During tough times, "you'd rather have strong leadership," Merrill says. The new President, whoever he is, will be armed with a mandate from the electorate, and he can pick a new team to help tackle the financial crisis and push the economy toward recovery. "Now, they can get busy," Merrill says.

The stock market is expecting a lightning-quick transition (BusinessWeek.com, 11/4/08) from the old to the new Administrations.

FOCUSING ON THE CABINET

Dan Genter, president of RNC Genter, says early Cabinet picks by the new President will be closely watched by investors, especially key jobs like Secretary of the Treasury and Secretary of State. If a new President can draft the "best talent," "that's a real positive," but investors will be disappointed with any evidence of "cronyism and paybacks," he says.

Federal Reserve Chairman Ben Bernanke will remain in his job no matter who wins the election. But the U.S. will need a new Treasury Secretary to replace Henry Paulson (unless the new President decides to keep him on).

A well-respected Treasury nominee "would give the markets a lot of confidence," Orlando says. He also hopes Congress, the President-Elect, and Bush can agree on another package to stimulate the economy even before the next President takes office. If so, the bill's passage might lift confidence before a holiday retail season that is expected to be the worst in a quarter-century, Orlando says.

Finally, assuming the President-Elect can reassure the market with a few early decisions, the investment community is then likely to shift to a patient, wait-and-see approach to the new President and his policies.

PRESIDENTIAL PORTFOLIOS

During the election, many analysts produced "McCain portfolios" and "Obama portfolios"—lists of stocks that might benefit or be hurt if either were elected.
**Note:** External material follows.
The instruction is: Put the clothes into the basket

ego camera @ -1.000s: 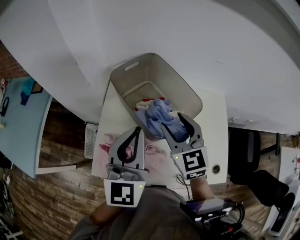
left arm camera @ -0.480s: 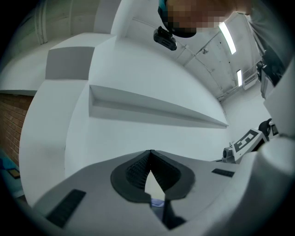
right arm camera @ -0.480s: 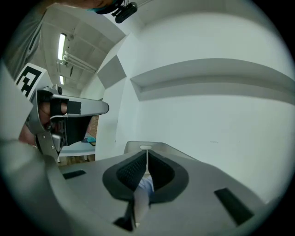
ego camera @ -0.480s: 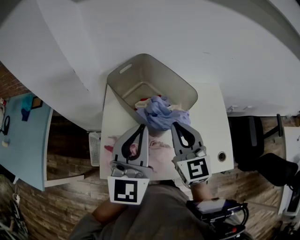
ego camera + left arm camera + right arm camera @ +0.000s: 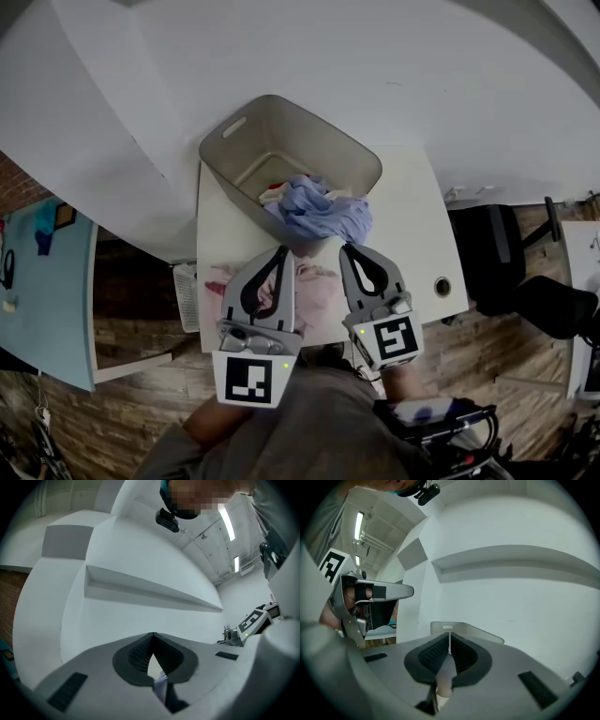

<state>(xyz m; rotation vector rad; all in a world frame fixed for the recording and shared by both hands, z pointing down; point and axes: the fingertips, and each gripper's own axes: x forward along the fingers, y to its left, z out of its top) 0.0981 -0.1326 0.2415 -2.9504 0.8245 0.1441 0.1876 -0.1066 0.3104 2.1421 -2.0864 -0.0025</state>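
Side by side over near edge of white table (image 5: 417,253): left gripper (image 5: 280,250) & right gripper (image 5: 346,248), both clenched tip to tip, empty. At far-left corner, grey plastic basket (image 5: 246,120) w/ crumpled lilac-blue clothes (image 5: 319,211) draped over its near rim, partly inside, just beyond gripper tips. Under both grippers, flat on table, pale pink garment (image 5: 314,295), apart from basket

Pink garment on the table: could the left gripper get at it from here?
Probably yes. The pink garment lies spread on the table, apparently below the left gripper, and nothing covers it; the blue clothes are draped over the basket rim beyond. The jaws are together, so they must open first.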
Thus, the thinking went, a McCain victory might help defense firms, energy companies, and health-care firms. An Obama victory would hurt those companies, but help alternative energy stocks.
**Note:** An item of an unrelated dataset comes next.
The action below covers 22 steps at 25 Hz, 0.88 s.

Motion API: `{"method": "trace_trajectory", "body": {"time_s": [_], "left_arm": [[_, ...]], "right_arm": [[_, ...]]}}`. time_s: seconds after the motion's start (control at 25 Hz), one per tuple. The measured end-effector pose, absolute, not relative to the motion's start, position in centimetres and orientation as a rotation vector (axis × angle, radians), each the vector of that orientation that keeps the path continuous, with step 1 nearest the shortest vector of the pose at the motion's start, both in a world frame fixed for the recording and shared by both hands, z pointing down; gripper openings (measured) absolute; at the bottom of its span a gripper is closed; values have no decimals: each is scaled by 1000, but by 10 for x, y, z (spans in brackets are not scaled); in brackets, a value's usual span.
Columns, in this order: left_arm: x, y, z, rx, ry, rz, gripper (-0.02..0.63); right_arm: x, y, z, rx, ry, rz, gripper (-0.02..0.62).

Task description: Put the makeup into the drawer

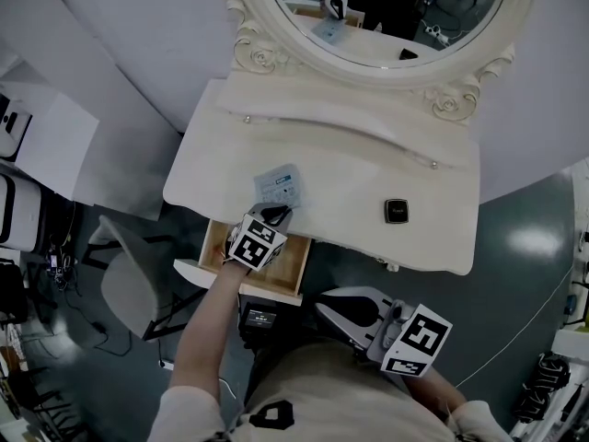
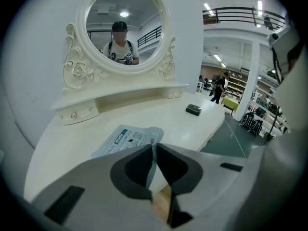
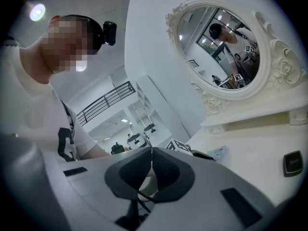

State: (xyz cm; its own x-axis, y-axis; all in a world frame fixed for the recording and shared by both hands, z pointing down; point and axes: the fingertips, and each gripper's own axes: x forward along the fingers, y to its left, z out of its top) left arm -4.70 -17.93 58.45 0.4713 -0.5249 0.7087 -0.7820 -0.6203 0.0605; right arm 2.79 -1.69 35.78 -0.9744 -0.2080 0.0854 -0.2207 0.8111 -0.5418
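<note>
Left gripper (image 2: 154, 150): tilted downward at the front edge of the table (image 1: 359, 168); jaws clamped on the near edge of the packet.
Packet (image 1: 279, 186): pale blue-and-white sachet, gripped at its near corner; the rest is spread ahead of the jaws over the table.
Drawer (image 1: 287, 263): pulled open, wooden inside, seen directly below the left gripper.
Compact (image 1: 397, 211): small black case, laid on the table to the right of the left gripper, well apart.
Right gripper (image 3: 150, 163): held level off the table's front; jaws pressed together, nothing between them.
Mirror (image 1: 386, 26): oval, ornately framed, set beyond both grippers.
</note>
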Motion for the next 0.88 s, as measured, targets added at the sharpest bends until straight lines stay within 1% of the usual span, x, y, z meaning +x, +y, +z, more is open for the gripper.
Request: {"method": "trace_trajectory", "body": {"time_s": [0.48,0.88], "left_arm": [[-62,-160,533,2359,-1190,733,75],[-87,-132,506,2365,-1273,667,75]], "right_arm": [[26,-11,349,320,-2980,859,29],[14,-5,344,243,-2990,807,29]]}}
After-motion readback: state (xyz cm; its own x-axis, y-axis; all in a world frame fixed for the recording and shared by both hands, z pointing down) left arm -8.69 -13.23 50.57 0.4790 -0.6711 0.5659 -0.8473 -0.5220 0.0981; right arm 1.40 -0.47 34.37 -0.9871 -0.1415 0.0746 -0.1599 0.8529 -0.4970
Many professional investors, however, say so many factors influence stock prices in the long run that these recommendations aren't very helpful. By buying or selling stocks based on the election alone, "you're adding risk without any increasing return," says Dan Crimmins, chief executive and founder of DPC Wealth Management.

Chief executives and stockholders often approve of the Republican Party's philosophy favoring low taxes and light regulations. But political reality is rarely that simple. For right-leaning investors, "Democrats are never as bad as you envision, and Republicans aren't as good as you hope," Stone says.
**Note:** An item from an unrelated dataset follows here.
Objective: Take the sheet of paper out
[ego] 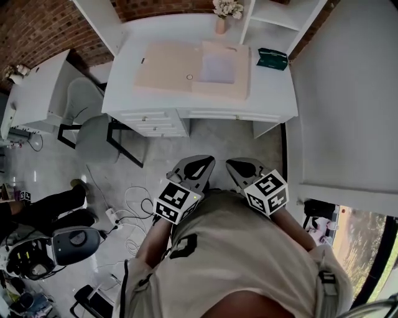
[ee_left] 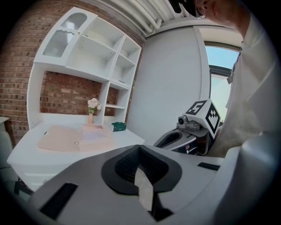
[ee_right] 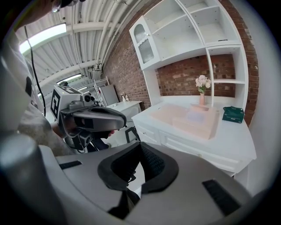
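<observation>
**A:** Left hand-held gripper (ee_left: 139, 148) first: jaws pressed together, nothing caught between them

**B:** Same on the right hand-held gripper (ee_right: 139, 147), with the pads meeting at the tip and empty. The pair sit side by side against the person's shirt (ego: 249, 261), noses aimed at the peach folder (ego: 166, 69) and well apart from it

**A:** And the sheet of paper?

**B:** The sheet of paper (ego: 217, 67) lies flat inside the folder, in its right half as the head view has it, a pale patch against the peach. No jaw is anywhere near it

**A:** What's under the folder?

**B:** A white worktop (ego: 273, 93), and the folder lies open and flat on it

**A:** Take me round it

**B:** Just behind the folder's right half stands a vase of flowers (ego: 222, 23). To the folder's right, near but not touching, lies a green box (ego: 272, 58). White shelves (ego: 280, 15) rise behind and right of the folder, with a brick wall (ego: 161, 7) behind its left half

**A:** Lower down?

**B:** Left of the folder, down off the worktop, there's a grey chair (ego: 93, 133). Tiled floor (ego: 224, 140) lies between the folder and the two jaw sets, with white cables (ego: 134, 208) loose on it to the left
</observation>
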A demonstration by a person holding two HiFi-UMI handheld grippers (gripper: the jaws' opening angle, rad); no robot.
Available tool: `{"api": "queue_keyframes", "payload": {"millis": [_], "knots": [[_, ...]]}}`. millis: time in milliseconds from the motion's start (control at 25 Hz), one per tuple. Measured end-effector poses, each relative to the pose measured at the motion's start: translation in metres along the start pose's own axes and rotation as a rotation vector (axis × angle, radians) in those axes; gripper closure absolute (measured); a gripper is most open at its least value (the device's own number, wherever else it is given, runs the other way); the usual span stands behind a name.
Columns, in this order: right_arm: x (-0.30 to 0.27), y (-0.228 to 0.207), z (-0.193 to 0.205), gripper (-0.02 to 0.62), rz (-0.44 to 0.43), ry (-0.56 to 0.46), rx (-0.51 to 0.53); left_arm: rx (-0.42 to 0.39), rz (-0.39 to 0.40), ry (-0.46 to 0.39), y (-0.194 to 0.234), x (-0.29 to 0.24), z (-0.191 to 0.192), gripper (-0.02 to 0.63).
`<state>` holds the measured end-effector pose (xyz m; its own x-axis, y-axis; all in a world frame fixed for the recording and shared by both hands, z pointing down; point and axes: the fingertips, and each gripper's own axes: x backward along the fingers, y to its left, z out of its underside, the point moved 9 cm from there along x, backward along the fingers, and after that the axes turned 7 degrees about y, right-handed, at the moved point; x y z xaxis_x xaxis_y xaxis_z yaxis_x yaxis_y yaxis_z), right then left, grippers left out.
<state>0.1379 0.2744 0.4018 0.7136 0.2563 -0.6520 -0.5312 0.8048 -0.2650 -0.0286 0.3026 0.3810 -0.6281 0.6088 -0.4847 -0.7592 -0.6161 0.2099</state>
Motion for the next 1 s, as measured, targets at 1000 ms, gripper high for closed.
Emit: {"api": "queue_keyframes", "payload": {"millis": [1000], "knots": [[-0.048,0.012,-0.027,0.577,-0.047,0.061,0.011,0.099,-0.081,0.045,0.051,0.023,0.019,0.591]]}}
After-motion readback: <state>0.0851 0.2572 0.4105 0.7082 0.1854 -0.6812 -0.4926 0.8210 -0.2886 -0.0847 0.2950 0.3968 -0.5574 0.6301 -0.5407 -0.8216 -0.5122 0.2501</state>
Plus, stock prices already reflect the market's best guess of the new President's impact. For example, health-care stocks have suffered ever since the Democrats regained Congress two years ago, making health-care reform more likely.

If you think you know what the next President will do to affect health care, defense, energy, or another sector, it's a good bet that others in the market know as well, Crimmins says. "It's not unknown to the world what the beliefs are" of McCain and Obama.

INVESTORS SHOULD BE PATIENT

Still, it might take time for the next President's true priorities to emerge, along with solid policy details. That's why investors may need some patience.

The economy and financial crisis are likely to dominate the new President's agenda, crowding out earlier priorities and campaign promises, Merrill says. "His hands are going to be a bit tied," Stone says. "It's going to be hard to do a whole lot [in the short term] other than deal with the crisis."

A new President doesn't erase the worries about a serious economic downturn and a spreading financial crisis. But the end of the 2008 election does provide a bit more hope that solutions to these problems may be on the way.